_What the exercise asks_
Copy out each line below exactly as it appears.

_Dataset section_
BEGIN

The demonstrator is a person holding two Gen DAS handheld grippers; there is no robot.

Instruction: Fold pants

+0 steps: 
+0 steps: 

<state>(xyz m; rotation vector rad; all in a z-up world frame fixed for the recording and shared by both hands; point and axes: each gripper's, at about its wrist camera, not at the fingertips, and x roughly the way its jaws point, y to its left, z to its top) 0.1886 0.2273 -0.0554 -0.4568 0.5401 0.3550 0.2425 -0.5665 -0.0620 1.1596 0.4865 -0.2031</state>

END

_Written response_
The demonstrator is a person holding two Gen DAS handheld grippers; there is no robot.

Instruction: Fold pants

+0 steps: 
+0 steps: 

<state>(xyz m; rotation vector rad; all in a z-up world frame fixed for the recording and shared by both hands; point and axes: each gripper's, at about its wrist camera, not at the fingertips, and x roughly the way its jaws point, y to its left, z to its top) 0.1886 0.2273 -0.0554 -0.4568 0.5401 0.3550 0.2425 -0.5665 -0.0620 1.1596 0.4865 -0.2031</state>

That concludes the output for this exercise.